> WORK REQUIRED
Among the entries below, how many lines hold "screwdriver"? Reply with the number only.

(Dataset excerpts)
-- Opening Marker --

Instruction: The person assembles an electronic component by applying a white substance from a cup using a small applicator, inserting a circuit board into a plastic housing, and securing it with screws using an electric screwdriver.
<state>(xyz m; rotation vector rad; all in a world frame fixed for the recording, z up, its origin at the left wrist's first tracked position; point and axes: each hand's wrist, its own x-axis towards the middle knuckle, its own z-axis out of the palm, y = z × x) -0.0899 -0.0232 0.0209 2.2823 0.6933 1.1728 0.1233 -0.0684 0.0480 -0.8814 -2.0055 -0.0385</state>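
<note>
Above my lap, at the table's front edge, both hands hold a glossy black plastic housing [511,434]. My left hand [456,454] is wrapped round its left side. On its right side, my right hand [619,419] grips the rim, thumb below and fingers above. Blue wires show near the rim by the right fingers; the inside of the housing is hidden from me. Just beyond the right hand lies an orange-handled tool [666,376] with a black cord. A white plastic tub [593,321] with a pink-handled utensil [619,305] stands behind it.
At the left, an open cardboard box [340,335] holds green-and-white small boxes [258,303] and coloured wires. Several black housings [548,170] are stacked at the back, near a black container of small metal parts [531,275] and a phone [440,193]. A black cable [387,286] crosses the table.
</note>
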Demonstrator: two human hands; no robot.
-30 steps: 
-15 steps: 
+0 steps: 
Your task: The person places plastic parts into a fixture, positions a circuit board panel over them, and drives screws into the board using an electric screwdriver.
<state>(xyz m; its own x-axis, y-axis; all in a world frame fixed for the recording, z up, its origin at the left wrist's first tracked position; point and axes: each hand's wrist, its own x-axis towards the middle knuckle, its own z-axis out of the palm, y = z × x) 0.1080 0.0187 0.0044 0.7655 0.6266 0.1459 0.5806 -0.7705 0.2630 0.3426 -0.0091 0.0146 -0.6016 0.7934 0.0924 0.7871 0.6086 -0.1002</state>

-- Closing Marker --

> TASK SOLUTION
2